DATA EXTRACT:
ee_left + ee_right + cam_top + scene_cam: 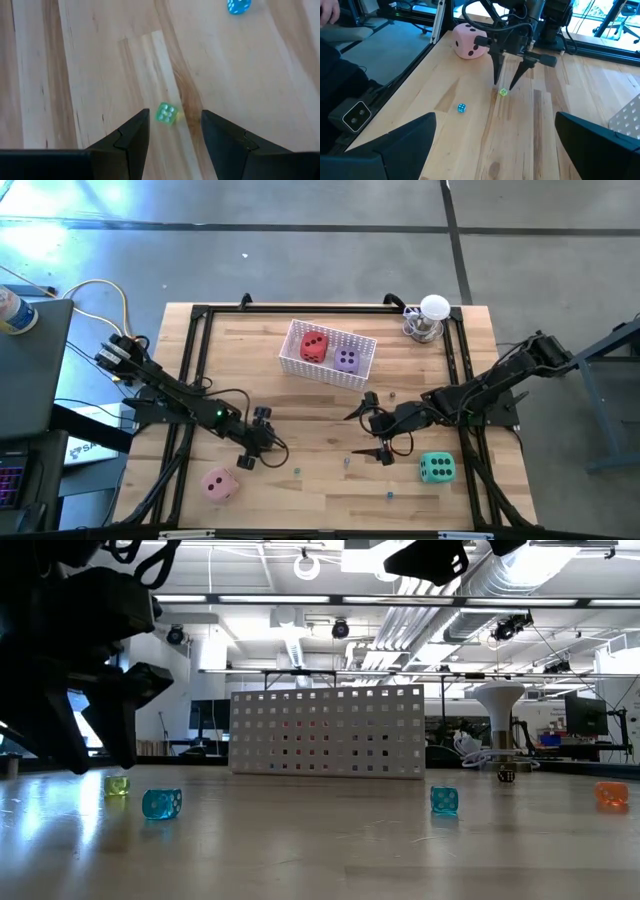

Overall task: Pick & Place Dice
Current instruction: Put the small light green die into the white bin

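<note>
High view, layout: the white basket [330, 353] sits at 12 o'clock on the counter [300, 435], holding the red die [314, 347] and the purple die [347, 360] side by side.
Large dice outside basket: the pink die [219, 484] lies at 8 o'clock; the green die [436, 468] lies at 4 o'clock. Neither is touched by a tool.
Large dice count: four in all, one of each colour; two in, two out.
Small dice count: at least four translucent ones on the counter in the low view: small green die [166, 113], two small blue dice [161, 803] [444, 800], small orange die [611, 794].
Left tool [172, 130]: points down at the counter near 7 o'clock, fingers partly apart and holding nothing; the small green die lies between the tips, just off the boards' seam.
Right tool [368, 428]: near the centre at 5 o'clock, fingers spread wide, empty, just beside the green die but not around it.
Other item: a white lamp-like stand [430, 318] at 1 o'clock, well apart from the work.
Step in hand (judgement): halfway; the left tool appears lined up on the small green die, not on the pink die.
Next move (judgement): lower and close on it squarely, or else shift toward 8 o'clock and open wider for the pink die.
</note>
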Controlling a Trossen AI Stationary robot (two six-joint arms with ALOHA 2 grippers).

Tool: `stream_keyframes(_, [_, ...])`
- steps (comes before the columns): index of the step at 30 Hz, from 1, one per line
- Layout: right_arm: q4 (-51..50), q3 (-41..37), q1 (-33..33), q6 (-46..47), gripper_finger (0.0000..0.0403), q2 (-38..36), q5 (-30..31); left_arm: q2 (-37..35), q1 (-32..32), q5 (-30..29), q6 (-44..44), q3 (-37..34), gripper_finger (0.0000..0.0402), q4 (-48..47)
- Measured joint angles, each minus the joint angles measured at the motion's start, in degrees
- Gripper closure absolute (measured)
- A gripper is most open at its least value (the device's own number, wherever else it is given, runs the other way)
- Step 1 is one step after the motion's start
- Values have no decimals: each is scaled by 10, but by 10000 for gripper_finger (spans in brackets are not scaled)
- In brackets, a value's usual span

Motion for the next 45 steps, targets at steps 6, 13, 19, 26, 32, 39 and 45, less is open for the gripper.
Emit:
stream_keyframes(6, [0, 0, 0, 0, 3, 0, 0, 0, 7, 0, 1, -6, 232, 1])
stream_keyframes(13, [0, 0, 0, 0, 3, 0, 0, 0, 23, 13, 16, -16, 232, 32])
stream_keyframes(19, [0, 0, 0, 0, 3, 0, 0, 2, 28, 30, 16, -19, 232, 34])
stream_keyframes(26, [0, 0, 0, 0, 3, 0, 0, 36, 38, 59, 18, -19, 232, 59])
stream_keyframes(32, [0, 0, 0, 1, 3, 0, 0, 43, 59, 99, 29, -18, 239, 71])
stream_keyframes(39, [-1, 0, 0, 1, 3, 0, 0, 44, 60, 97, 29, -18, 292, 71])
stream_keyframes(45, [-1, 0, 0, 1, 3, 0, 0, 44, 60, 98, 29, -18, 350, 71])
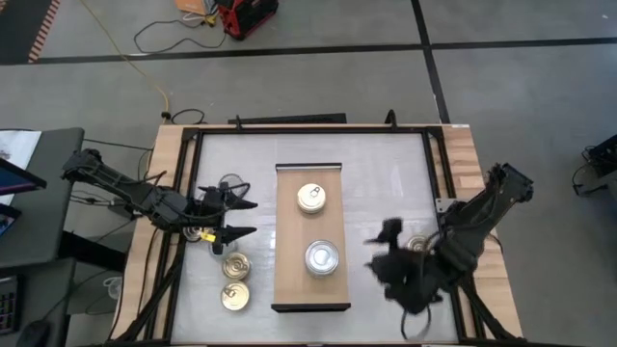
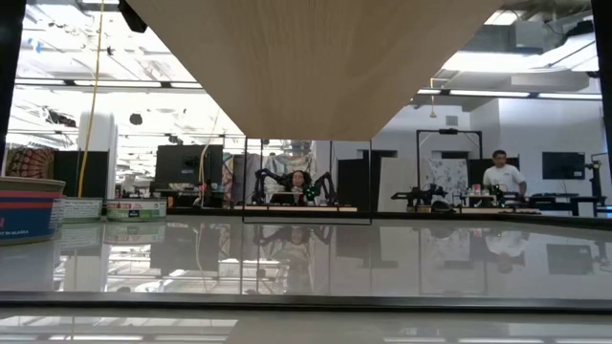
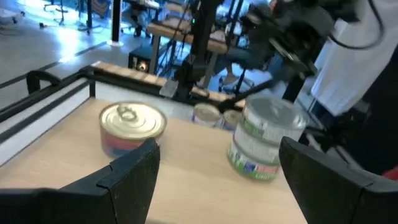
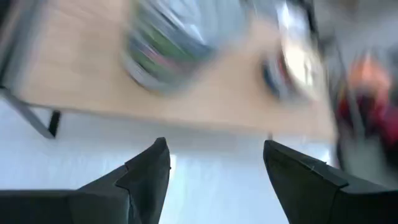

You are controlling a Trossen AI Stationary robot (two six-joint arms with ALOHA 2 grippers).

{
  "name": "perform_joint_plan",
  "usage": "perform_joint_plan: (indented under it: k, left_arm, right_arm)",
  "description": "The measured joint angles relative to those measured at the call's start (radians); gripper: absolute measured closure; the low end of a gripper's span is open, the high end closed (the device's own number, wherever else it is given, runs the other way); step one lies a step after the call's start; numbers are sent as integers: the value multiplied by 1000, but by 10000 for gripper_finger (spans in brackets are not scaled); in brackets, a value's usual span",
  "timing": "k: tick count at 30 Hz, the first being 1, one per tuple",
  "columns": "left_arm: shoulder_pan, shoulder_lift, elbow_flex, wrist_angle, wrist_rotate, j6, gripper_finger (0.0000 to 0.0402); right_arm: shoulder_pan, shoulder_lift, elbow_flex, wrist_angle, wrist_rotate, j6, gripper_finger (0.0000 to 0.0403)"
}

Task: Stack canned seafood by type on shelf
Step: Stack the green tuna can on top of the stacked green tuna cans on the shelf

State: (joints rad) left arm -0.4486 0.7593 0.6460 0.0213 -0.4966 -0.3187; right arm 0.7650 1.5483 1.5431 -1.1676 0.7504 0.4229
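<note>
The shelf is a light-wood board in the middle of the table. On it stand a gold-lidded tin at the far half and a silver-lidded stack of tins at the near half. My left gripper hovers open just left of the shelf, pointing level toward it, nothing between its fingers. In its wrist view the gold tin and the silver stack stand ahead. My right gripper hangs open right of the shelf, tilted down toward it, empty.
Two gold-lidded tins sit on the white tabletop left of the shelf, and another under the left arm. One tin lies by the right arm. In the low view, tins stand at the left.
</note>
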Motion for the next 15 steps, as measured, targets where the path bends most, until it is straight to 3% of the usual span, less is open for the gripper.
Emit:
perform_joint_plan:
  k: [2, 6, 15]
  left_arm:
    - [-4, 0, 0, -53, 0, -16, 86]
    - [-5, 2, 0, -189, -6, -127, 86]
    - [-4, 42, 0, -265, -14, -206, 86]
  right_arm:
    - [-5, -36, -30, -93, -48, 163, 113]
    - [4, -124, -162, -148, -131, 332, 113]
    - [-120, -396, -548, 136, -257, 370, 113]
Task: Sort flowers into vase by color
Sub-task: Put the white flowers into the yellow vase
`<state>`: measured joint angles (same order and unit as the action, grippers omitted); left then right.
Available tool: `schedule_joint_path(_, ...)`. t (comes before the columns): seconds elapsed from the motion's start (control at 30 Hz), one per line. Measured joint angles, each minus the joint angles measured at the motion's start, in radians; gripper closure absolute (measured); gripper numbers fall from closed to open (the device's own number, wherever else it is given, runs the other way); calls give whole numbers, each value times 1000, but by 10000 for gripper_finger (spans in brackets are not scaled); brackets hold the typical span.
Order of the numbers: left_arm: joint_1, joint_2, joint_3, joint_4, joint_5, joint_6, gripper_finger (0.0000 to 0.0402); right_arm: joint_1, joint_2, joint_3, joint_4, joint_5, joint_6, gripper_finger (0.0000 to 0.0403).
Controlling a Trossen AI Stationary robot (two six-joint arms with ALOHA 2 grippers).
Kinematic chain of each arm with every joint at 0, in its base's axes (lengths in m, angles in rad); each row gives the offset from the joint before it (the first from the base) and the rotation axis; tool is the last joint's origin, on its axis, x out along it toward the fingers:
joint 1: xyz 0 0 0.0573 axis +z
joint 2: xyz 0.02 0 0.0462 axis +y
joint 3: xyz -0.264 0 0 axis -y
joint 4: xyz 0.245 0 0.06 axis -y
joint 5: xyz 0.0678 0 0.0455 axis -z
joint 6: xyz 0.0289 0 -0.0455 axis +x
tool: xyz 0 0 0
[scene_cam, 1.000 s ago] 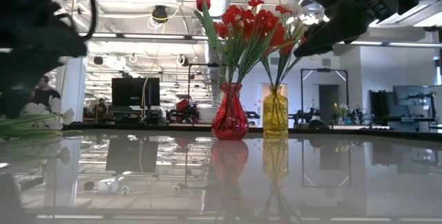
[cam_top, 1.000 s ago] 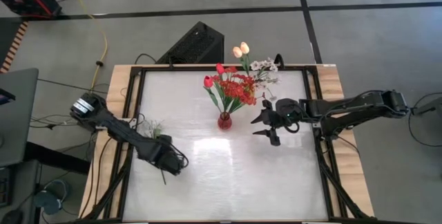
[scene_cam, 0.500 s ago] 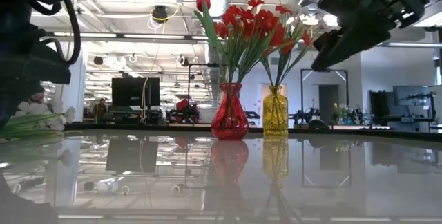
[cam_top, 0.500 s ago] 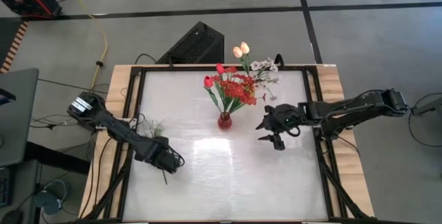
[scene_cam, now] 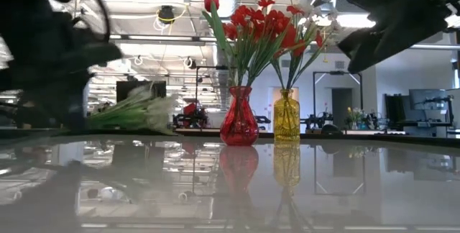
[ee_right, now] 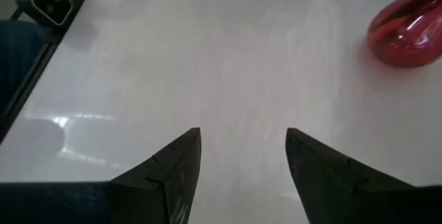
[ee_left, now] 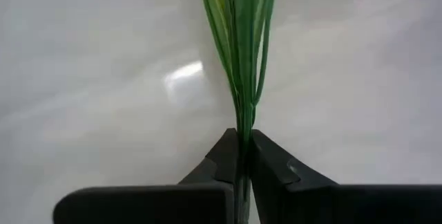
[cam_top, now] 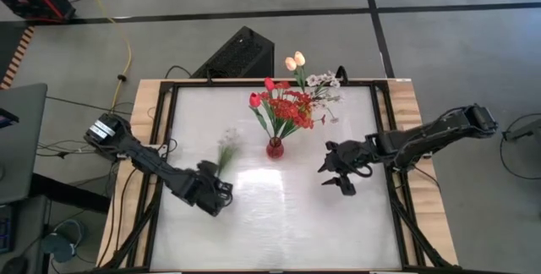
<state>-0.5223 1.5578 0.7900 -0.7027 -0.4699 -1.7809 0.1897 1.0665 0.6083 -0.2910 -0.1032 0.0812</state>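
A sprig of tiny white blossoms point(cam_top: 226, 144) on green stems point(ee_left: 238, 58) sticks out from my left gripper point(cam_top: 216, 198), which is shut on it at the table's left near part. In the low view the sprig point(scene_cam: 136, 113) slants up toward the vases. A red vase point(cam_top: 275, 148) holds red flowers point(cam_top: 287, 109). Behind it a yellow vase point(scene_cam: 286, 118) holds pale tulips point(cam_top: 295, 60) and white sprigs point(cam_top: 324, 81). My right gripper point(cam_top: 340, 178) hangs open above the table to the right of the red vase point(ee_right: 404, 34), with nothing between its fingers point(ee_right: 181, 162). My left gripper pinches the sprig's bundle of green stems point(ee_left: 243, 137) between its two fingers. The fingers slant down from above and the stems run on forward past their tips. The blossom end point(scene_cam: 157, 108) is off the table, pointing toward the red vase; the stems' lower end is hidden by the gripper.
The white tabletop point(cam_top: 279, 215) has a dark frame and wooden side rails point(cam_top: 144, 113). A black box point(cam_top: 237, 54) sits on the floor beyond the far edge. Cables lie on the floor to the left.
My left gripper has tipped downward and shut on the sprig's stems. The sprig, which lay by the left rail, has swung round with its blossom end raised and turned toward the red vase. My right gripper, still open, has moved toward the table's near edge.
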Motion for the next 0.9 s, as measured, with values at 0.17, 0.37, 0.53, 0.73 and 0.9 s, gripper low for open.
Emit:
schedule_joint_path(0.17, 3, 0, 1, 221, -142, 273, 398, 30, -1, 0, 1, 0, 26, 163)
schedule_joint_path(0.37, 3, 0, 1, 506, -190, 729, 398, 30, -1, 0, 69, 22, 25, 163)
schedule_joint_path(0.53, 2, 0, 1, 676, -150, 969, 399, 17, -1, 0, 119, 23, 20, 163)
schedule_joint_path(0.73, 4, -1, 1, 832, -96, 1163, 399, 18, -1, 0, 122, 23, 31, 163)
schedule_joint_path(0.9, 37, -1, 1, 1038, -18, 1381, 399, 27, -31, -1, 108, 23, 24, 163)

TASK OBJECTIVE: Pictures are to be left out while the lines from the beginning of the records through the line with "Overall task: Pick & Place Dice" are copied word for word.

RESULT BELOW:
ee_left + ee_right + cam_top + scene_cam: 

Overall task: Pick & Place Dice

The answer to this exercise has been fully stated.